Port mirroring

BISDN Linux supports the configuration of mirror ports. Mirrored ports replicate incoming/outgoing traffic, according to their configuration flag. The supported port mirroring flags are the following:

  • OFDPA_MIRROR_PORT_TYPE_INGRESS: Only ingress traffic is mirrored
  • OFDPA_MIRROR_PORT_TYPE_EGRESS: Only egress traffic is mirrored
  • OFDPA_MIRROR_PORT_TYPE_INGRESS_EGRESS: Both ingress and egress traffic are mirrored

Please note that when mirroring ports with different maximum link speeds (e.g. a 10G port mirrored to a 1G port), the highest common link speed (1G for the aforementioned example) will be used for both ports.

The following example shows how to mirror ingress traffic from port 2 to port 8 in a switch, as shown in this figure:

Port mirroring example

Adding mirror ports

Add port 8 as a mirror port:

grpc_cli call <IP>:50051 ofdpaMirrorPortCreate "port_num: 8"

Where <IP> is the IP of the whitebox switch (localhost when logged in locally to the switch).

Then, set port 2 as the mirror source and configure the port type to only mirror ingress traffic:

grpc_cli call <IP>:50051 ofdpaMirrorSourcePortAdd "mirror_dst_port_num: { port_num: 8 }, mirror_src_port_num: { port_num: 2 }, config: { ofdpa_mirror_port_type: OFDPA_MIRROR_PORT_TYPE_INGRESS}"

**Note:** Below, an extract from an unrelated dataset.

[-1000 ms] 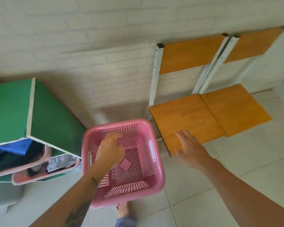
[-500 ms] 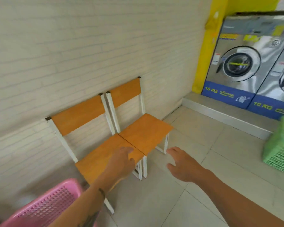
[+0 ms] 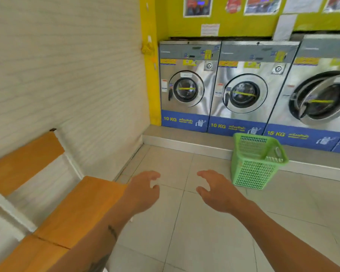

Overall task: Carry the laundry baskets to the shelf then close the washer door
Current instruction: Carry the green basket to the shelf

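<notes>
A green laundry basket (image 3: 256, 160) stands empty on the tiled floor in front of the washers, against their raised step. The 15 KG washer (image 3: 320, 99) at the right has its round door (image 3: 322, 101) ajar. My left hand (image 3: 143, 190) and my right hand (image 3: 217, 190) hover side by side over the floor, fingers loosely curled, holding nothing. The green basket lies ahead and to the right of my right hand. The pink basket and the shelf are out of view.
Two 10 KG washers (image 3: 186, 89) with closed doors stand left of the 15 KG one. Two orange-seated chairs (image 3: 73, 209) line the white brick wall (image 3: 67, 75) at my left. A grey raised step (image 3: 185, 140) runs under the machines.
My view has swung right, from the pink basket and green shelf to the washers. My left hand let go of the pink basket; both hands now reach forward empty.
</notes>
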Tool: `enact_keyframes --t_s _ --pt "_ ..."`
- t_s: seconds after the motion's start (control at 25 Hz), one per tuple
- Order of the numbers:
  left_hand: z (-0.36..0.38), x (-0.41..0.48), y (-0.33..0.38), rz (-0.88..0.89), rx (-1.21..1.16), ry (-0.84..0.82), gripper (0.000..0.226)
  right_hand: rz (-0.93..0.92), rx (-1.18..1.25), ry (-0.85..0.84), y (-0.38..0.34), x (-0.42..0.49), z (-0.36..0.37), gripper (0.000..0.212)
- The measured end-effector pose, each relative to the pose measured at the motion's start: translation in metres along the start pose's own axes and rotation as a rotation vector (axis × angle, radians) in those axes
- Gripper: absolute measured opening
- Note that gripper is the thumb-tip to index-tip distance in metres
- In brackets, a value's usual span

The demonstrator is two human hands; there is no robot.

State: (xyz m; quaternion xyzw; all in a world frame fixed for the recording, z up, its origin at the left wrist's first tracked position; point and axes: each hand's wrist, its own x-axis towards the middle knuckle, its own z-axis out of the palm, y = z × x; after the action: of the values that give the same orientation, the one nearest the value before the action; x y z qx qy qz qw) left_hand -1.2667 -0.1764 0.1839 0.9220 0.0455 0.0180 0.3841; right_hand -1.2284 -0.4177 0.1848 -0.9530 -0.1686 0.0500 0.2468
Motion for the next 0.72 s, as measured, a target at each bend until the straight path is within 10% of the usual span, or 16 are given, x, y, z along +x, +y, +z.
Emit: enact_keyframes --t_s 0.72 --pt "0.270 0.436 0.228 0.328 0.070 -0.378 0.054 0.493 0.117 0.276 0.382 0.216 -0.203 0.058"
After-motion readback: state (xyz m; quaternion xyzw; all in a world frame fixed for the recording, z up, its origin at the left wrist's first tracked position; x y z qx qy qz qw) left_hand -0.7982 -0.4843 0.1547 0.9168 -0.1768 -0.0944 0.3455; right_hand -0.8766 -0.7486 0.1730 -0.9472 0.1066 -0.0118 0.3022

Verifying mirror port configuration

See the mirror port configuration by running the following command on the whitebox switch:

client_mirror_port_dump

Mirrored traffic cannot be captured on the switch mirror ports. Hence, to verify that traffic is being mirrored, we need to capture traffic on the server port that is connected to the mirror switch port. Within the example from the figure, the following command should be executed on server2:

sudo tcpdump -i eno8

Deleting mirror ports

The port mirror configuration can be deleted with the following commands:

grpc_cli call <IP>:50051 ofdpaMirrorSourcePortDelete "mirror_dst_port_num: { port_num: 8 }, mirror_src_port_num: { port_num: 2 }"
grpc_cli call <IP>:50051 ofdpaMirrorPortDelete "port_num: 8"

Port mirroring of bonded interfaces

Port mirroring works with physical ports, not logical ports, so to mirror the full traffic of a bonded interface all the individual bond members need to be mirrored. These can be either mirrored 1:1 to additional ports, or all bond members mirrored to one port.